VAR RL Done Right: Tackling Asynchronous Policy Conflicts in Visual Autoregressive Generation
Shikun Sun, Liao Qu, Huichao Zhang, Yiheng Liu, Yangyang Song, Xian Li, Xu Wang, Yi Jiang, Daniel K. Du, Xinglong Wu, Jia Jia
TL;DR
The paper addresses the instability of reinforcement learning in Visual AutoRegressive (VAR) generation caused by asynchronous policy conflicts across multi-scale token grids.

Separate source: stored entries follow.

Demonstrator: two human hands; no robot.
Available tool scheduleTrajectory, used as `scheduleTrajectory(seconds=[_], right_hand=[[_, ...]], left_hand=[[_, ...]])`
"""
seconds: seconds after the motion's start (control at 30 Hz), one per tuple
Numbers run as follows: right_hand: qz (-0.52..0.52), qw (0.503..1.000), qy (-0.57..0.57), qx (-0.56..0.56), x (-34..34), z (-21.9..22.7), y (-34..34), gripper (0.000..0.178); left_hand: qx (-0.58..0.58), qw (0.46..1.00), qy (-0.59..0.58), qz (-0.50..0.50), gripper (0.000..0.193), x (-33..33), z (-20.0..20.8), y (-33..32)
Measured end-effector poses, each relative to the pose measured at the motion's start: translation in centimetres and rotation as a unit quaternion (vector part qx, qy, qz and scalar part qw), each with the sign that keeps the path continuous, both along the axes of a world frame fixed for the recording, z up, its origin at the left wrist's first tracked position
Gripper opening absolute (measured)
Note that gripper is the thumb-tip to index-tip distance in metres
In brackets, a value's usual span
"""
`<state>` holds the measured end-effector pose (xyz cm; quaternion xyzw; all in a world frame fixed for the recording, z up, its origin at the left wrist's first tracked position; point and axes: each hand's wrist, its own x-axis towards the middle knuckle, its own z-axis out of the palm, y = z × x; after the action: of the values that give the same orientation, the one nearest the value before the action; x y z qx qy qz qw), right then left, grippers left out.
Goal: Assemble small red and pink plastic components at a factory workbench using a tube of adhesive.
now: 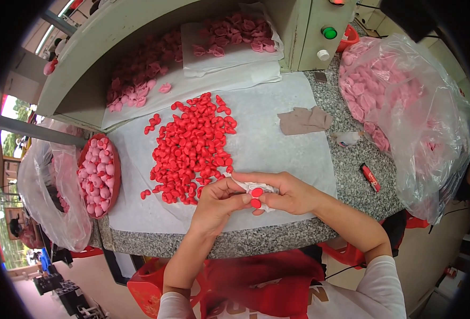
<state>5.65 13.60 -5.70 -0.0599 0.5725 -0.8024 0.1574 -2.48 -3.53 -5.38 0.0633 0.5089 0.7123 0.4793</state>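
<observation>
Near the table's front edge, my left hand [215,206] and my right hand [294,193] meet, both with closed fingers. Pinched between their thumbs and fingers is a small glossy red piece with two rounded ends [256,198]. A crumpled white cloth or tissue [267,189] is bunched behind the piece, within my fingers. Just beyond my left hand spreads a heap of similar red pieces [192,141], on white sheet paper [267,127]. My fingertips partly hide the held piece and the cloth.
An arched green-grey machine [73,85] stands at the back, with pink petal-like pieces [235,34] on paper inside. A red basket of pink balls [99,175] is at left. Right lie a brown cloth [304,120], a red tube [370,177] and a plastic bag [421,133] of pink pieces.
</observation>
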Motion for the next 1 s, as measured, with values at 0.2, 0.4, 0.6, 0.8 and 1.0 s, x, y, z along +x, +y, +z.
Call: scheduleTrajectory(seconds=[0.2,0.4,0.6,0.8,1.0], right_hand=[[-0.01,1.0,-0.002,-0.017,0.0,-0.2,-0.2,0.052],[-0.009,1.0,-0.005,-0.018,0.1,-0.1,-0.3,0.051],[-0.02,0.999,-0.002,-0.032,0.0,-0.3,-0.4,0.041],[-0.043,0.998,0.029,-0.021,0.2,0.7,-0.4,0.023],[-0.171,0.979,0.1,0.051,0.4,4.5,-1.4,0.017]], left_hand=[[-0.009,1.0,0.011,0.008,0.009,0.1,-0.1,0.0],[0.002,1.0,0.017,0.006,0.009,0.2,-0.1,-0.2],[0.0,1.0,0.013,0.021,0.011,0.2,0.6,0.2],[0.046,0.999,0.018,0.023,0.019,0.4,0.5,-0.1],[-0.001,0.922,0.364,0.131,0.033,4.0,4.9,1.3]])
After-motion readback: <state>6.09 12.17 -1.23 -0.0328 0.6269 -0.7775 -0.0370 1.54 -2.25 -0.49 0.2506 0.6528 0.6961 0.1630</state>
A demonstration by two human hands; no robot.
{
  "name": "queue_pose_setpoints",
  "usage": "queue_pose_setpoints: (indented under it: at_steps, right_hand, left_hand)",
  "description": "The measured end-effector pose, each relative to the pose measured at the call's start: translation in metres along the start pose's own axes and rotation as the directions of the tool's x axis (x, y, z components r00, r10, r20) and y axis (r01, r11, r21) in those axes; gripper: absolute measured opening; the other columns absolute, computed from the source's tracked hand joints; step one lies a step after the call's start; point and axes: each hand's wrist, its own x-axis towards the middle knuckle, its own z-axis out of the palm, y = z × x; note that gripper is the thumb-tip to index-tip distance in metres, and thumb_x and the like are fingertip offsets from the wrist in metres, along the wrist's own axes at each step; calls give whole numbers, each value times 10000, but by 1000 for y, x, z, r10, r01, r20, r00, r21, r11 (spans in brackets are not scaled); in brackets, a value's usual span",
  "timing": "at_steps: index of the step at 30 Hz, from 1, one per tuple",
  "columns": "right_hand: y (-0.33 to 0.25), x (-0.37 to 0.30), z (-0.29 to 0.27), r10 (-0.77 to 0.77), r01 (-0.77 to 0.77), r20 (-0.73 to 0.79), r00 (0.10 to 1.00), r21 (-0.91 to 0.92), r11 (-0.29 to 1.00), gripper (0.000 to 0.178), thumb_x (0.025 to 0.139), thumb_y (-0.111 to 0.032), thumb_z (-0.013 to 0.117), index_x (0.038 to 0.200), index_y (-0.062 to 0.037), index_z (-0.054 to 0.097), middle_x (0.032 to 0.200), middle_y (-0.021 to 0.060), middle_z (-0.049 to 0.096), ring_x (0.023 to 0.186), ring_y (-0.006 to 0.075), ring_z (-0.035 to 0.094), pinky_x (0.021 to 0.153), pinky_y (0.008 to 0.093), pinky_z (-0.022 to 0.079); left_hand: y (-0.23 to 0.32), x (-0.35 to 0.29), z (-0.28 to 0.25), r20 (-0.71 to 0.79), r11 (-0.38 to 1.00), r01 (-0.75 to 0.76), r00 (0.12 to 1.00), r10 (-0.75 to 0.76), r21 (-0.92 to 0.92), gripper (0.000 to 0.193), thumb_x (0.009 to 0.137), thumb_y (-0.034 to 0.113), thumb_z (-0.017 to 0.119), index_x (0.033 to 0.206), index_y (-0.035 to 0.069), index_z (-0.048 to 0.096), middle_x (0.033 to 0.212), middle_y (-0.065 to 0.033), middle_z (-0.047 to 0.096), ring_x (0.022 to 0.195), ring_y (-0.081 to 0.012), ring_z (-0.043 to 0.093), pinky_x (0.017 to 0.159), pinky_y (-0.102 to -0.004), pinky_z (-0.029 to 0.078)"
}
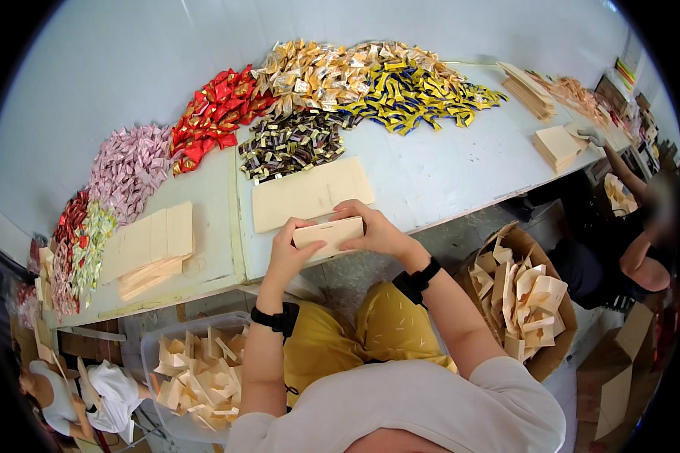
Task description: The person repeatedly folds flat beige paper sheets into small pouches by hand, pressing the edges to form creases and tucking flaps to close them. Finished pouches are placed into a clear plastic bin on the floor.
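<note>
Between my two hands is a small cream paper box [329, 232], a narrow slot showing near its upper edge. My left hand [286, 253] grips its left end, with the thumb across the near face. On the right end, my right hand [379, 231] is closed in the same way. The box is just above the table's front edge. Right behind it on the tabletop lies a row of overlapping flat cream paper pieces [310, 193]. What is inside the box cannot be seen.
Wrapped candies lie in heaps at the back: dark [291, 143], yellow-blue [419, 94], gold [317, 72], red [219, 109], pink [128, 170]. More flat pieces [151, 241] lie left. A plastic bin [153, 355] and a carton [565, 332] hold cream boxes. Other people sit at both sides.
</note>
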Motion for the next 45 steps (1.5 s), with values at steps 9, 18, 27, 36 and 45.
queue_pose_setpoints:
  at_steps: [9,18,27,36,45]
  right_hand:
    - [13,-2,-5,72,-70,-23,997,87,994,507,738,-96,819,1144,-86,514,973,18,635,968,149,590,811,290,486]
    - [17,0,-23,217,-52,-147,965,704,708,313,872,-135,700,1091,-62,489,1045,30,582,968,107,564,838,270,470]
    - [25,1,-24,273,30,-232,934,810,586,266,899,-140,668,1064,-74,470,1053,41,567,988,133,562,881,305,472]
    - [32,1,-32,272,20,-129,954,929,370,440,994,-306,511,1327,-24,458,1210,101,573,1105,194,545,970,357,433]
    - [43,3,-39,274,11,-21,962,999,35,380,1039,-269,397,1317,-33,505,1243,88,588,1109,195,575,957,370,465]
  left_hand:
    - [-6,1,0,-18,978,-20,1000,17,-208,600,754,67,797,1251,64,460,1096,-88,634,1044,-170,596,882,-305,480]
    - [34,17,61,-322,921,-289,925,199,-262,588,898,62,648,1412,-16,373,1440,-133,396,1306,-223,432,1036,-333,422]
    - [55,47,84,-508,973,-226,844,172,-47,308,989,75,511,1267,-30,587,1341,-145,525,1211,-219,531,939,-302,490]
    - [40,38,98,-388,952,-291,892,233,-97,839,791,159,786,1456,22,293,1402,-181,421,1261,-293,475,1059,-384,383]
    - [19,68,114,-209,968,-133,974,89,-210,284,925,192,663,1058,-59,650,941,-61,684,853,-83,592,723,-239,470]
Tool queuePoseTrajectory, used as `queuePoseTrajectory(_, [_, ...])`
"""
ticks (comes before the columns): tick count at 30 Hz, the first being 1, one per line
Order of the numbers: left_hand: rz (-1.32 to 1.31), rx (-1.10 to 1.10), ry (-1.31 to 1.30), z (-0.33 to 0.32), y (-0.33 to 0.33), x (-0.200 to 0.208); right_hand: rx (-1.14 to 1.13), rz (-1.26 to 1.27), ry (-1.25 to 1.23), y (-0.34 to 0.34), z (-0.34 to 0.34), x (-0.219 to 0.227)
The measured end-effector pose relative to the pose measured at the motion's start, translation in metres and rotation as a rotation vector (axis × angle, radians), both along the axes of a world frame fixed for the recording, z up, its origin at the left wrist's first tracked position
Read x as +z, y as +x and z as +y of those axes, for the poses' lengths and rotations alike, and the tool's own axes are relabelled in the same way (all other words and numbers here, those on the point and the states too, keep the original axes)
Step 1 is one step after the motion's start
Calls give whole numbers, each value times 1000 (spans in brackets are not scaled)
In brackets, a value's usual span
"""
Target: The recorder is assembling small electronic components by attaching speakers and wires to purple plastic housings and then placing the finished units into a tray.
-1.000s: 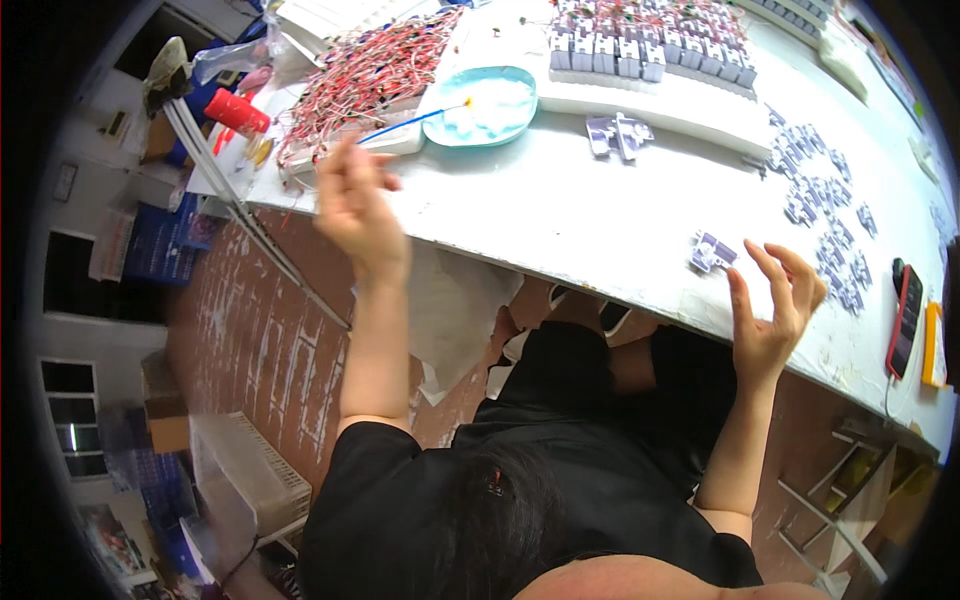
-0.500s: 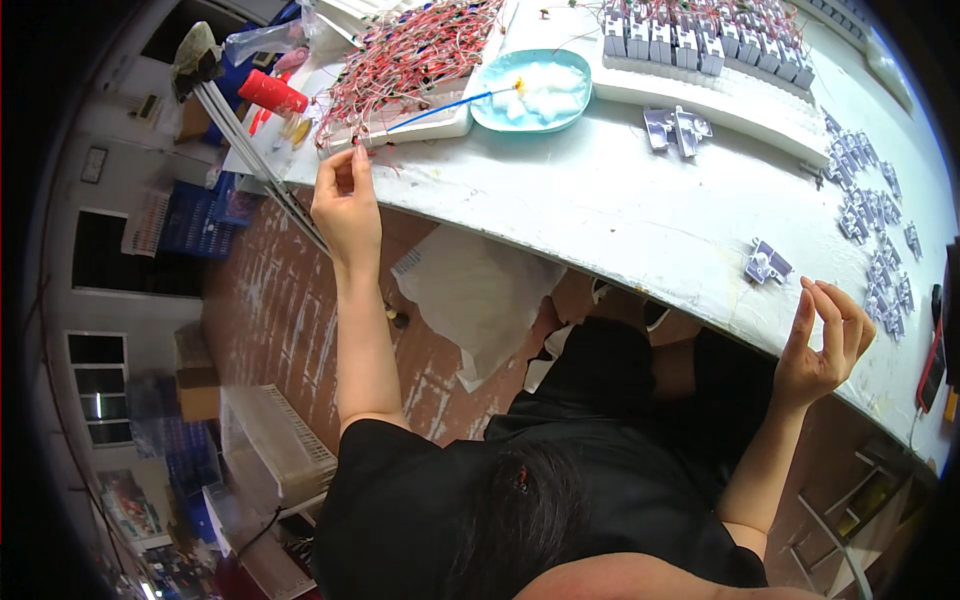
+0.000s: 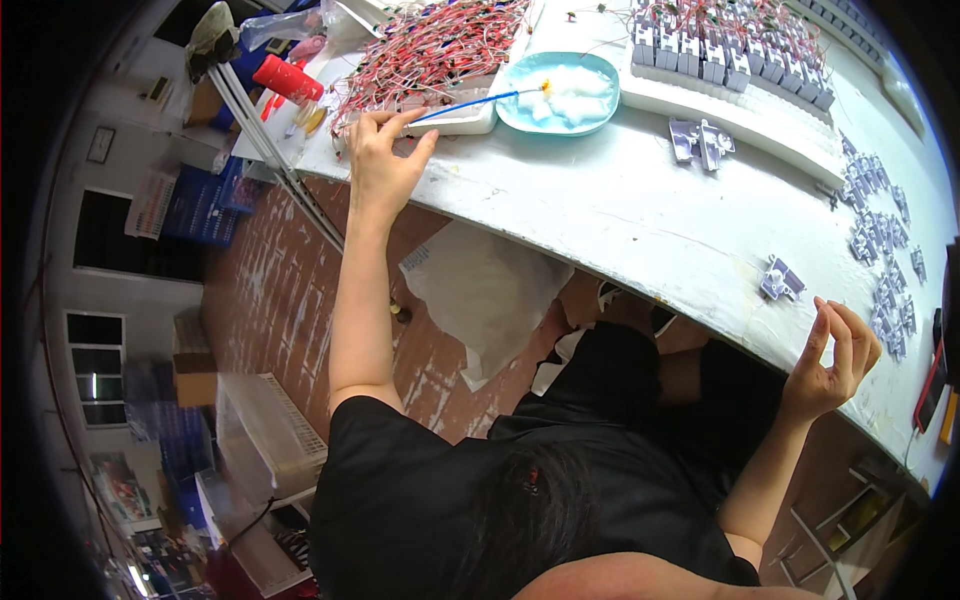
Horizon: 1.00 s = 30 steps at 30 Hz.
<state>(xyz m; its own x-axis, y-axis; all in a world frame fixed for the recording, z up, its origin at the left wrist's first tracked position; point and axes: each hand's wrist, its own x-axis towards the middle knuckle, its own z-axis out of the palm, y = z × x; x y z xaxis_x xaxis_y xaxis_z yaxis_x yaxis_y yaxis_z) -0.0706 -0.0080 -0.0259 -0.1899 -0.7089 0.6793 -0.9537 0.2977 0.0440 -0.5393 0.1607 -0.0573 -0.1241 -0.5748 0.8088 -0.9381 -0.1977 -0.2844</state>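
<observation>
By L hand (image 3: pixel 380 170): tangled red wires (image 3: pixel 430 50).

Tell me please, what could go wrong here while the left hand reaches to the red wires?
The left hand is at the tangled red wires, so pulling one may drag others out. Its fingers are close to the blue stick resting in the blue dish, which could tip. The small grey part lies near the table edge.
</observation>
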Motion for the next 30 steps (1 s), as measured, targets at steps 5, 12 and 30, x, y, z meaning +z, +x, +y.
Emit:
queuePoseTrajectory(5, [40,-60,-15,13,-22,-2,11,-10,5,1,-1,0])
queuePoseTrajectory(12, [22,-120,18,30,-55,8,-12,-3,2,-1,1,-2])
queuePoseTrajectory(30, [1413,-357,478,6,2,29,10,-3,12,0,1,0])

It introduces a principled framework to enhance Group Relative Policy Optimization (GRPO) using Value as Middle Return (VMR), Per-Action Normalization Weighting (PANW), and Mask Propagation (MP), preserving policy optimality while stabilizing credit assignment. The authors provide theoretical results showing two-stage invariance within the VAR policy family and demonstrate substantial empirical gains on text rendering and human-preference metrics, outperforming vanilla GRPO and diffusion-based baselines. This work enables robust RL alignment for VAR models, yielding higher sample quality and better objective alignment in high-resolution text-to-image generation. Overall, the method advances reliable, scalable RL for multi-scale, parallel token generation in visual synthesis.
Abstract
Visual generation is dominated by three paradigms: AutoRegressive (AR), diffusion, and Visual AutoRegressive (VAR) models. Unlike AR and diffusion, VARs operate on heterogeneous input structures across their generation steps, which creates severe asynchronous policy conflicts. This issue becomes particularly acute in reinforcement learning (RL) scenarios, leading to unstable training and suboptimal alignment. To resolve this, we propose a novel framework to enhance Group Relative Policy Optimization (GRPO) by explicitly managing these conflicts. Our method integrates three synergistic components: 1) a stabilizing intermediate reward to guide early-stage generation; 2) a dynamic time-step reweighting scheme for precise credit assignment; and 3) a novel mask propagation algorithm, derived from principles of Reward Feedback Learning (ReFL), designed to isolate optimization effects both spatially and temporally. Our approach demonstrates significant improvements in sample quality and objective alignment over the vanilla GRPO baseline, enabling robust and effective optimization for VAR models.